Ela me jogou o outro “Takubi”, sem nada dizer. Agarrei-o e me posicionei de prontidão para mais uma sessão de tortura da comandante. Eram quatro da madrugada quando paramos, pois, conseguira defender um único golpe e contra-ataquei desequilibrando-a.

— Viu? Não está tão mal assim. Arítes me derrubou só no terceiro dia e só numa ação desesperada.

— Ela tinha apenas doze anos, mãe. Como pôde ser severa com ela?

— Você defende muito Arítes… não estava sendo má. Estes primeiros dias de treinamento servem para mostrar que, quem está do outro lado, por melhor que seja, ainda é humano. A luta depende muito mais do controle e inteligência do que da força bruta.

— Pelo que soube, ela te derrubou utilizando a força.

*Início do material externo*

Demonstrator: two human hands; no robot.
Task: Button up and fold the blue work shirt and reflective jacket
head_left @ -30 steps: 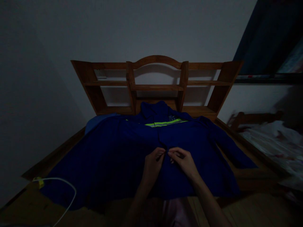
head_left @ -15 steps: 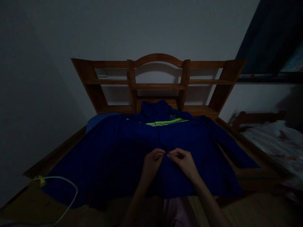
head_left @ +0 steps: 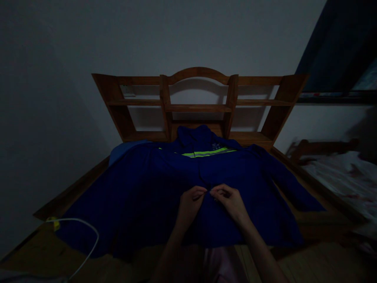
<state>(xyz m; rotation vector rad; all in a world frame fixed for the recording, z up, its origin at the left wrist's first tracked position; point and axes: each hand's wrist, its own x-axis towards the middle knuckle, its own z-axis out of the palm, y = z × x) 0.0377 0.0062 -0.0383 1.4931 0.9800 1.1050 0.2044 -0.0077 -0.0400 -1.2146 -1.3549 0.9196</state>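
Blue jacket (head_left: pixel 147 196) front pinched between both hands (head_left: pixel 191 202).

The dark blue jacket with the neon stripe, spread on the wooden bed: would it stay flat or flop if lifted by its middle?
Probably floppy: the dark blue jacket lies draped flat, its sleeve lying limp. It likely bunches when gripped, since the left hand and right hand pinch its front easily. Unlikely to roll.

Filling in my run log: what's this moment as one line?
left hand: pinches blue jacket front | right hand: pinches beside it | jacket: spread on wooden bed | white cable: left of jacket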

— Não. Ela me derrubou utilizando o desespero e agilidade. Eu precisava daquilo também, pois fui pega desprevenida. Isso é o que acontece quando ficamos confiantes demais em relação a um adversário.

— Ela ainda não consegue derrota-la, mãe?

— Consegue me derrotar sim, filha. Hoje a luta é bem equilibrada. A luta corpo-a-corpo é seu ponto forte. É uma boa arqueira e excelente espadachim, mas na luta corporal ela se destaca mais.

— Com o arco, ela já lhe derrotou?

— Não. — Minha mãe sorriu. – Se me derrotasse, acho que eu me decepcionaria. É o que mais gosto e esse é meu ponto forte.

— Ô! Eu fico imaginando qual seria seu ponto fraco.

Minha mãe riu novamente.

— A luta corpo-a-corpo.

— O que?!

Parei em frente à minha porta, estupefata. Minha mãe gargalhou e entrou no quarto comigo.

— Meu amor, eu não sou a comandante-general apenas porque galguei posições no exército, politicamente. Fui escolhida por unanimidade, pelo equilíbrio das habilidades que demonstrei ao longo do tempo.

— Sim, eu sei. Só nunca tinha visto a senhora em atividade e talvez por isso, me espante tanto. Você quer que Arítes lhe suceda, não é?

— No comando do exército, sim. Gostaria que ela fizesse o exame para subir de posto. Sei que ela tem possibilidade de ir a general e talvez em uma posição bem alta, mas depois de ontem… não sei se estará em condições físicas. Várias pessoas sabem da minha afeição por ela. Não só por ser a filha daquela que foi minha melhor amiga, mas por ela ser realmente boa no que faz. Depois do que houve ontem, esta questão começou a me preocupar.

Assustei-me com a insinuação de minha mãe. Será que alguém seria tão vil, a ponto de fazer uma tocaia, só para eliminar uma “concorrente”? Isso era uma acusação grave.